„L’humanité“ 9.10.06
Franz Schandl
On peut se réjouir de la fin prévisible de la coalition entre le chancelier Wolfgang Schüssel, président du Parti chrétien démocrate autrichien (ÖVP), et le populiste d’extrême droite Jörg Haider (jadis leader du Parti libéral FPÖ, devenu entre-temps Alliance pour l’avenir de l’Autriche, BZÖ). Mais il ne faut surtout pas tirer de conclusion précipitée après le scrutin législatif du 1er octobre. Les vrais vainqueurs du scrutin sont une fois de plus les partisans de l’extrême droite populiste.
Si l’on comptabilise l’ensemble des suffrages des deux formations issues de la scission du vieux parti de Haider, on s’aperçoit que le FPÖ de Heinz-Christian Strache et le BZÖ de Peter Westenthaler réalisent ensemble plus de 15 % des voix, alors que le FPÖ de Haider avait tout juste passé en 2002 la barre des 10 %.
C’est Strache qui a gagné de toute évidence la bagarre contre Westenthaler, la créature de Haider, pour s’approprier les faveurs des sympathisants d’extrême droite. Strache avait déjà réalisé une percée significative lors des élections de l’assemblée du Land de Vienne, il y a un an, alors que les proches de Haider s’y étaient écroulés. Strache n’a certes rien d’autre à dire que ce que Haider avait déjà pu formuler originellement mais ce n’est pas le critère qui compte. Le chef du nouveau FPÖ a su se transformer en une machine à discourir qui sait se faire entendre en maniant en guise d’arguments les pires préjugés.

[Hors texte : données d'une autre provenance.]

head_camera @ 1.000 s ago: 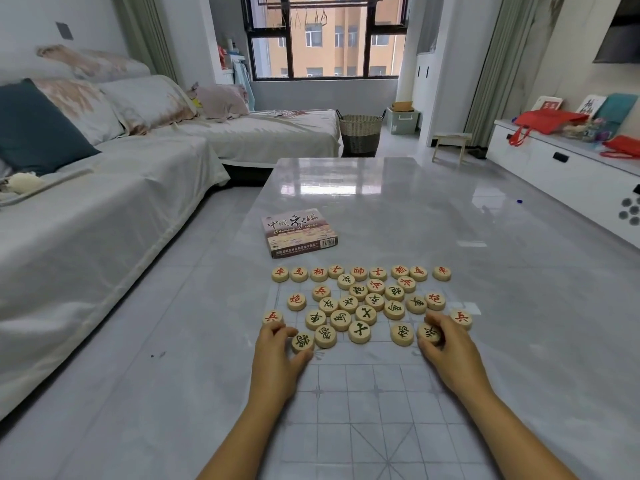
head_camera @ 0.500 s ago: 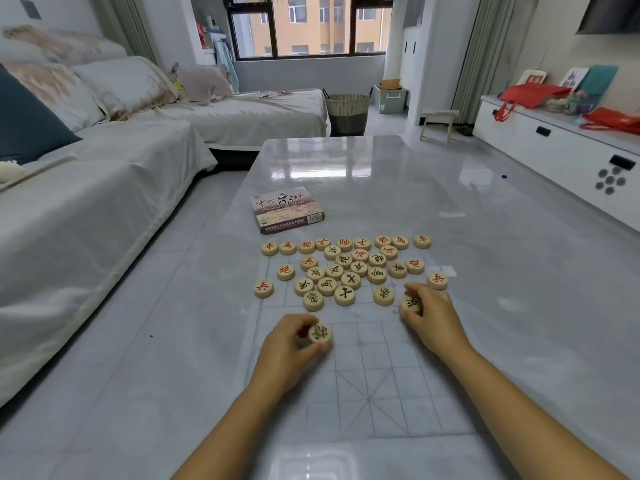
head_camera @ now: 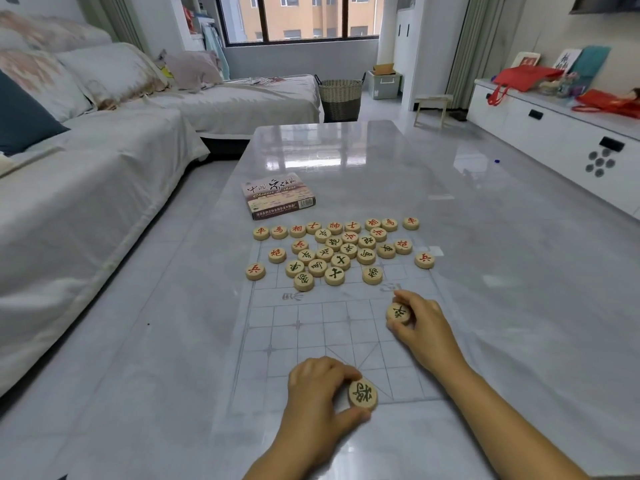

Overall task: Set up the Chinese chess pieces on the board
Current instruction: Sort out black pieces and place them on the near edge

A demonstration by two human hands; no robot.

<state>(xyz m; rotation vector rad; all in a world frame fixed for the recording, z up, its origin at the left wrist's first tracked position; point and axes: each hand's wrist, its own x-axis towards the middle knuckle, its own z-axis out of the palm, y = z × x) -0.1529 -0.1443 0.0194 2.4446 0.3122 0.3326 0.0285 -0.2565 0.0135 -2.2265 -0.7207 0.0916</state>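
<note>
Left hand (head_camera: 318, 393) fingers pinch the black general (head_camera: 362, 394), right hand (head_camera: 420, 322) fingers a soldier (head_camera: 398, 312). Next — seat each on the board (head_camera: 311, 341) crossing beneath them.

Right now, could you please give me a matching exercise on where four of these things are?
Things:
1. nearest piece, in the left hand
2. other held piece, in the right hand
3. game box
4. woven basket
Places:
A. past the table's far end
B. board's near edge
C. on the table, behind the far row
D. right of the board's middle
Pairs: 1-B, 2-D, 3-C, 4-A
</note>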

De vingt ans plus jeune que Haider, il donne le sentiment de dégager davantage de nouveauté.
Cela suffit.
Son succès électoral s’est construit sur une agressivité décuplée en termes de politique à l’égard des étrangers. Strache a tout misé sur la carte “ Ausländer raus “ (“ étrangers dehors „), jouée et rejouée jusqu’au bout. Un homme, une campagne. “ Les Suisses ont limité les droits des étrangers : l’Autriche a besoin d’un changement d’orientation, “ a insisté, en fin de parcours, le chef du FPÖ. Et tout un chacun ici, en se montrant honnête avec lui-même, sait bien qu’un référendum analogue (la votation suisse, qui a eu lieu une semaine avant les législatives autrichiennes, a conduit à la quasi-suppression du droit d’asile dans ce pays – NDLR) ne donnerait pas d’autre résultat que chez nos voisins. La politique du FPÖ est sur cette question capable de rassembler une majorité. Il ne s’agit en aucun cas de s’en accommoder ou de s’y résigner, tout au contraire. Mais c’est ainsi. Le potentiel hérité de Haider est toujours présent, il lui suffit d’être utilisé de façon adéquate. Même si le personnage de Haider s’étiole, son potentiel affiche tout de même une capacité à s’étendre en dépit des divisions et autres scissions. Il a perdu son combat contre le FPÖ et ne conserve de vrai rayonnement que dans sa réserve de Carinthie. Là le terrain lui reste favorable, et de façon étonnante. Si son parti le BZÖ n’a pas réalisé plus de 2,5 % dans huit Länder, il a réussi dans son fief à rassembler jusqu’à 25 % des suffrages.
Mais si le temps de Haider “ prototype “ est dépassé, sa marque populiste reste sur une voie victorieuse. Beaucoup ont du mal à faire cette différenciation. L’électorat actuel et ancien de Haider ne s’est pas détourné de lui. C’est lui qui l’a quitté. a commis deux erreurs politiques en désavouant en 2002 sa propre équipe gouvernementale et en provoquant une scission en 2005 pour créer son propre parti. Initiatives relevant exclusivement d’un ego très développé.
Le populisme d’extrême droite continue de croître et de prospérer en Autriche. Les crises circonstancielles du FPÖ n’illustrent pas son déclin, ni sur le plan idéologique ni sur celui de sa base. Elles n’ont fait tout au plus que signaler une baisse de forme de son personnel dirigeant à un moment donné.